J’avais gagné un âne sur la route du savoir.

IV

Tu contiens le testament du monde

L’appel prenait chair et os. La mère primordiale m’aimantait.

-           Où allez-vous sur cet âne malade? Me dit un maître de rhétorique.

-          Je  suis le chemin des mères,  répondis-je.

-          Qu’est-il arrivé au prêtre ? 

-           Il s’est agrippé à un fil en-dessous du puits de lumière, et il est tombé. »

-           Vous avez renversé le garant de la civilisation !

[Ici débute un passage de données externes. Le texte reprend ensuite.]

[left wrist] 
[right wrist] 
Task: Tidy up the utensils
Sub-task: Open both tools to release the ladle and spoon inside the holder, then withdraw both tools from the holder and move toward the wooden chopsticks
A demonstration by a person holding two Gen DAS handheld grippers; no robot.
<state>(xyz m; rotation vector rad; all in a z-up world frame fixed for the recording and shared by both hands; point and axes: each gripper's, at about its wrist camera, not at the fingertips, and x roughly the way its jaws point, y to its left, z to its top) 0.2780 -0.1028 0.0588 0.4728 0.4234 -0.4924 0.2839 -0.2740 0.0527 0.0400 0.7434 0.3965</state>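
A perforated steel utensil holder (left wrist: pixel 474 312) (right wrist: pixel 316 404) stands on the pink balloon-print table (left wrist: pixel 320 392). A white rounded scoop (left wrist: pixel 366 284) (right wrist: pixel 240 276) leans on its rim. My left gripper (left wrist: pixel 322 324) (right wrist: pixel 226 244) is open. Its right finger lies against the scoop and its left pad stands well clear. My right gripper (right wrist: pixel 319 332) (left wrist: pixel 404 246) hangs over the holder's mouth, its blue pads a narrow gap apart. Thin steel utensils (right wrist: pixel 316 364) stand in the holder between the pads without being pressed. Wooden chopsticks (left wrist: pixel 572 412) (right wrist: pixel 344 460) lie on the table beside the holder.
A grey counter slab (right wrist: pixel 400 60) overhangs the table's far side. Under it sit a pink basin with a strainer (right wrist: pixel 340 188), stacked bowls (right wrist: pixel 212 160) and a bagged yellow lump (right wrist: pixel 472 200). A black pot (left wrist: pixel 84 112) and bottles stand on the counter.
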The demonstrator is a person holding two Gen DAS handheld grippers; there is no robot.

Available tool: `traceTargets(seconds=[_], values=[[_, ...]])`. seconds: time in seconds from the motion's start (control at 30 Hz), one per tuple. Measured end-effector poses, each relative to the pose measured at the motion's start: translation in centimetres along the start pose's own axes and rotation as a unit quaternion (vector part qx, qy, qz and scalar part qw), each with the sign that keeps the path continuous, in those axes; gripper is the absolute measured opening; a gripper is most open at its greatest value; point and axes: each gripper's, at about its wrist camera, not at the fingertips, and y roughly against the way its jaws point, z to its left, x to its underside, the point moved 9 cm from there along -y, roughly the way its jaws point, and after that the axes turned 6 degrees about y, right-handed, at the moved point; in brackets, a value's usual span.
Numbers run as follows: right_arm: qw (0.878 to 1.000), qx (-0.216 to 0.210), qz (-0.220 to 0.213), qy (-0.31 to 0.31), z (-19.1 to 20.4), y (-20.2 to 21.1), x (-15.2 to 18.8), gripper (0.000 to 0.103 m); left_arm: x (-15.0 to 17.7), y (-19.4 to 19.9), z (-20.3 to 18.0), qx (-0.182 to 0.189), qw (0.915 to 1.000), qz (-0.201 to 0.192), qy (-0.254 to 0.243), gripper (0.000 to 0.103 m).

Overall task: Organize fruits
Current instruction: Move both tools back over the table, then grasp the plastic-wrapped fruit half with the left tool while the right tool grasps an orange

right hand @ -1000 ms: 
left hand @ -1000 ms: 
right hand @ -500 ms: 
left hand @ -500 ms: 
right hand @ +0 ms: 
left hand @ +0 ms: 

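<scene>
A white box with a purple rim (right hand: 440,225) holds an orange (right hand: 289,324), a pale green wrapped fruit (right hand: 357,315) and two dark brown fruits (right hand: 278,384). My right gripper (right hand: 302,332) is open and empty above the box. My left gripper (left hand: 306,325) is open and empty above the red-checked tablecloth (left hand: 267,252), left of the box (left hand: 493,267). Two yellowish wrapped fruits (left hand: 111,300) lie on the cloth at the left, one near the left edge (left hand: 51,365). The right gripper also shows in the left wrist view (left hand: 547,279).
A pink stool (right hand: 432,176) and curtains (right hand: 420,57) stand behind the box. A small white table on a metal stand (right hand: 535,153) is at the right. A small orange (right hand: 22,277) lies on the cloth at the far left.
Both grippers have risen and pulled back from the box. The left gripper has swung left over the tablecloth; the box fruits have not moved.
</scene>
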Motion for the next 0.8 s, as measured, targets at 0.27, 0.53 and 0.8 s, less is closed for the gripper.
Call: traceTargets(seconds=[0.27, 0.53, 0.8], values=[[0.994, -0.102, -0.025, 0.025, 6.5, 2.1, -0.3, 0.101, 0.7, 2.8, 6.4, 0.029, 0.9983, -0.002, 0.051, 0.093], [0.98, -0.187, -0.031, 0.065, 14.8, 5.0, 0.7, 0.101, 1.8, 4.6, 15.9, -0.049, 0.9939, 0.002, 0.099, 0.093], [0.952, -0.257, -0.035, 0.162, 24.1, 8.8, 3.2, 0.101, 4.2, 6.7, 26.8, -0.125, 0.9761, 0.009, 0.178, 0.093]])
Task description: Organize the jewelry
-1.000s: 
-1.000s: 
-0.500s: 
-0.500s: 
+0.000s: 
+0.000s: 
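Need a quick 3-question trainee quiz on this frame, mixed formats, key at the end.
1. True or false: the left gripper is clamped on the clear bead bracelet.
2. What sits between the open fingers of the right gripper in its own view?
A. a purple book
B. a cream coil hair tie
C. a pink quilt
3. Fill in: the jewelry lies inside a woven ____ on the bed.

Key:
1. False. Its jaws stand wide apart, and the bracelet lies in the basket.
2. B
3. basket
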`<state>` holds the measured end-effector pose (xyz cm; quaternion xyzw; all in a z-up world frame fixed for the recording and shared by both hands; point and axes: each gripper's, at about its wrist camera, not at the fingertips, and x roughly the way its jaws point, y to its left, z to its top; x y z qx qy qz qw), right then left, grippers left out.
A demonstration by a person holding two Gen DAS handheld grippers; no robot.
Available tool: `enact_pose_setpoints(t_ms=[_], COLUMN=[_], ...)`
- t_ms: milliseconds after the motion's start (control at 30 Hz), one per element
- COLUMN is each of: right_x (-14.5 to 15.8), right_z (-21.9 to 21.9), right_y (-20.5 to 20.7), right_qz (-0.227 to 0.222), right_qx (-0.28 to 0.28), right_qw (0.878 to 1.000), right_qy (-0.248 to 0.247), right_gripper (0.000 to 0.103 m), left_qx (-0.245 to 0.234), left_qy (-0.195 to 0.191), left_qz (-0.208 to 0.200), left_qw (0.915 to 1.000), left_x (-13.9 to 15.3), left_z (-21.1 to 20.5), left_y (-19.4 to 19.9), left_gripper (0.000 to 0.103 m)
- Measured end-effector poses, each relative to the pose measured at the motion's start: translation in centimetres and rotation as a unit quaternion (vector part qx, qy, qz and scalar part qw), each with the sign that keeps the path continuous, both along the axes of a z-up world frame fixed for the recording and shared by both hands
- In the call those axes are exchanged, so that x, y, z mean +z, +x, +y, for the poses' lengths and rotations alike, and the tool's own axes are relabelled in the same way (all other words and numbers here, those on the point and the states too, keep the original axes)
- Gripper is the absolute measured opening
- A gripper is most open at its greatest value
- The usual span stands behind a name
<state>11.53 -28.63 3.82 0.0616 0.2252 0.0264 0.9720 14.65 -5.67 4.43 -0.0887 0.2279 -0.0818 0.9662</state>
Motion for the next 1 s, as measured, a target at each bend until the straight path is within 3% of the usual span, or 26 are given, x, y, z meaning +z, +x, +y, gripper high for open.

  Comment des siècles de constructions avaient pu être ébranlés par une femme ? Comment ce clerc, possesseur de toutes les clefs du monde, avait succombé sans l’autorisation de ses supérieurs ?

-           Il faut régler cette anomalie, dit-il.

-           Quelle Anomalie ?  Répondis-je.

-          Vous ! Vous êtes une anomalie. 

Tu contiens le testament du monde

-           D’où vient cette pensée ?  Ajouta le maître de rhétorique.  Selon l’horloge de la culture, elle a 1000 ans. Avec un état civil pareil, ses cordes vocales ne devraient plus être en état de fonctionnement. A l’oreille, pourtant, il s’agit d’une voix assez jeune !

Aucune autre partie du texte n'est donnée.